[TASK INSTRUCTIONS]
Give back the full listing, character for character, with no pictures.

[GIVEN MATERIAL]

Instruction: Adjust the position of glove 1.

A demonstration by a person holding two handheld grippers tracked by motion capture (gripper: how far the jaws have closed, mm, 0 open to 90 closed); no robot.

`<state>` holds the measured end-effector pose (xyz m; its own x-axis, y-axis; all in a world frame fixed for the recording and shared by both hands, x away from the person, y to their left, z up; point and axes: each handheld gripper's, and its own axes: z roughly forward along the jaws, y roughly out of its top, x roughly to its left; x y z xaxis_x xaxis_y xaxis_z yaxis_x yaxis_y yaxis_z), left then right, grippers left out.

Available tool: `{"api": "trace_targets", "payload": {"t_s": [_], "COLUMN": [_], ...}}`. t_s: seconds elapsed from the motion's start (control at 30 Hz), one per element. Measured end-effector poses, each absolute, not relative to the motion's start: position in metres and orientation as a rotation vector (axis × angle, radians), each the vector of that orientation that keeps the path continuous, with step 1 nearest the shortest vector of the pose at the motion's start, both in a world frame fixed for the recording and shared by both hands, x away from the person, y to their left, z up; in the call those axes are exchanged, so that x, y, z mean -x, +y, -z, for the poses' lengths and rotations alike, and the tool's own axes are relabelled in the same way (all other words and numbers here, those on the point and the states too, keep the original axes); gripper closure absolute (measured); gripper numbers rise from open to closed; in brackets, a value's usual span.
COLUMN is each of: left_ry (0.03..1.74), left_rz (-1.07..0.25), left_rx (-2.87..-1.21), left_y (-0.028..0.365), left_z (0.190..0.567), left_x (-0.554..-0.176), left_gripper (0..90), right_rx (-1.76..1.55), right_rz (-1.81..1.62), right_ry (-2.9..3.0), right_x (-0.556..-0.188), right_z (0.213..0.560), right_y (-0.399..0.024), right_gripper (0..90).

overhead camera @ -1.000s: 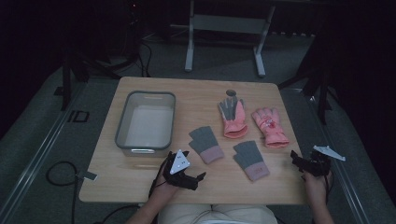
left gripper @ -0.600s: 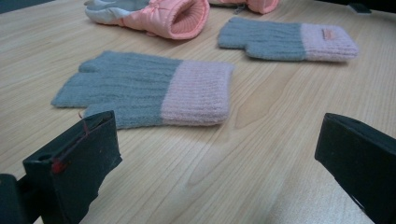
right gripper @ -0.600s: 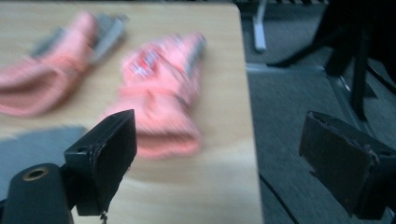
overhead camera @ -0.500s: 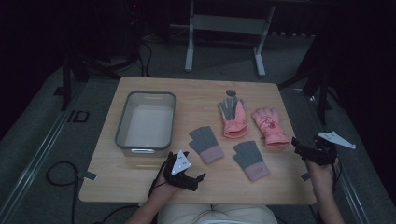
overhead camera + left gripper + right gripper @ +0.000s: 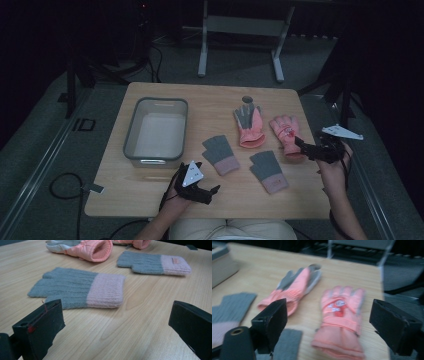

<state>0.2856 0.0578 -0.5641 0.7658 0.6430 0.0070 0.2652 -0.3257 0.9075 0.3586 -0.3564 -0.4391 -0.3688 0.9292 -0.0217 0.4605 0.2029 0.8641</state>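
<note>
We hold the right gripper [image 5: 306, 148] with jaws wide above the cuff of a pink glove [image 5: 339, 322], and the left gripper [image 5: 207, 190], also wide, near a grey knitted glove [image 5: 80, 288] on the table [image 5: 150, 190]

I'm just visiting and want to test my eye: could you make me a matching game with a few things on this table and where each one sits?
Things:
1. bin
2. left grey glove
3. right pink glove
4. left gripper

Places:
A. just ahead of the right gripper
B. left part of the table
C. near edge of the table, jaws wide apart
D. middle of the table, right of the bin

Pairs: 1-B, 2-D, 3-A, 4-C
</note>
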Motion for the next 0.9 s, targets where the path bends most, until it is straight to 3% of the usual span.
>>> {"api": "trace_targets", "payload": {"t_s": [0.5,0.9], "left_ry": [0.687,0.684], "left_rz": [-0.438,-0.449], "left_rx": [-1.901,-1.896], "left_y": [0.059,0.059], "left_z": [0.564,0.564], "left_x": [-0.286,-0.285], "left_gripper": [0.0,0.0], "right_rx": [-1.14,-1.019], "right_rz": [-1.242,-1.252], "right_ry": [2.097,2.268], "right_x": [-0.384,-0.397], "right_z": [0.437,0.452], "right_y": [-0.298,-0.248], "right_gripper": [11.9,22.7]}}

[TASK OUTPUT]
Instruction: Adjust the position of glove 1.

A demonstration by a person holding two handheld grippers tracked by motion capture (gripper: how far the jaws have closed, mm, 0 open to 90 closed); no robot.

`<state>` holds the measured end-effector pose (xyz m; its own x-axis, y-axis; all in a world frame fixed for the recording and shared by both hands, x away from the person, y to their left, z up; point and axes: each handheld gripper's, and its own axes: z roughly forward along the jaws, y roughly out of its top, x roughly to its left; x y z xaxis_x xaxis_y xaxis_z yaxis_x yaxis_y yaxis_z), left then right, grippers left out.

Available tool: `{"api": "trace_targets", "payload": {"t_s": [_], "COLUMN": [_], ...}}`. t_s: seconds elapsed from the motion's start (control at 30 Hz), one per element. Measured end-effector poses, each absolute, not relative to the motion's start: position in metres and orientation as a rotation vector (axis × angle, radians), each the vector of that orientation that keeps the path continuous, with step 1 nearest the shortest vector of the pose at the motion's start, both in a world frame fixed for the recording and shared by both hands, x away from the person, y to their left, z up; in the call those axes are exchanged, so that x, y, z mean -x, +y, -z, for the poses' lengths and rotations alike, and the tool's own axes are relabelled in the same way (all other words and numbers here, those on the point and the states too, keep the original axes); gripper closure absolute (measured); gripper numbers rise from open to closed; in brackets, a value's usual span.
COLUMN is each of: left_ry (0.03..1.74), left_rz (-1.07..0.25), left_rx (-2.87..-1.21), left_y (-0.028..0.365), left_z (0.190..0.567), left_x (-0.554..-0.176), left_gripper (0..90), right_rx (-1.76..1.55), right_rz (-1.81..1.62), right_ry (-2.9..3.0), right_x (-0.556..-0.188), right_z (0.213..0.560), right_y (-0.399..0.024), right_gripper (0..90).

overhead camera @ -1.000s: 
left gripper @ -0.600s: 
right gripper @ -0.600s: 
overhead camera @ -0.500s: 
overhead camera + left gripper + right gripper @ +0.000s: 

<state>0.2856 0.0578 -0.5641 0.7658 0.6430 0.0070 0.2652 -0.3257 0.9075 0.3586 -0.3564 -0.4391 -0.3688 0.9292 -0.0217 0.4605 0.2029 0.8641</state>
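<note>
We hold the right gripper [image 5: 306, 148] with jaws wide above the cuff of a pink glove [image 5: 339, 322], and the left gripper [image 5: 207, 190], also wide, near a grey knitted glove [image 5: 80, 288] on the table [image 5: 150, 190]

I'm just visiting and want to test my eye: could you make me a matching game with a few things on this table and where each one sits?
Things:
1. bin
2. left grey glove
3. right pink glove
4. left gripper

Places:
A. just ahead of the right gripper
B. left part of the table
C. near edge of the table, jaws wide apart
D. middle of the table, right of the bin

Pairs: 1-B, 2-D, 3-A, 4-C
</note>
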Motion for the next 0.9 s, targets where the path bends most, until it is straight to 3% of the usual span.
>>> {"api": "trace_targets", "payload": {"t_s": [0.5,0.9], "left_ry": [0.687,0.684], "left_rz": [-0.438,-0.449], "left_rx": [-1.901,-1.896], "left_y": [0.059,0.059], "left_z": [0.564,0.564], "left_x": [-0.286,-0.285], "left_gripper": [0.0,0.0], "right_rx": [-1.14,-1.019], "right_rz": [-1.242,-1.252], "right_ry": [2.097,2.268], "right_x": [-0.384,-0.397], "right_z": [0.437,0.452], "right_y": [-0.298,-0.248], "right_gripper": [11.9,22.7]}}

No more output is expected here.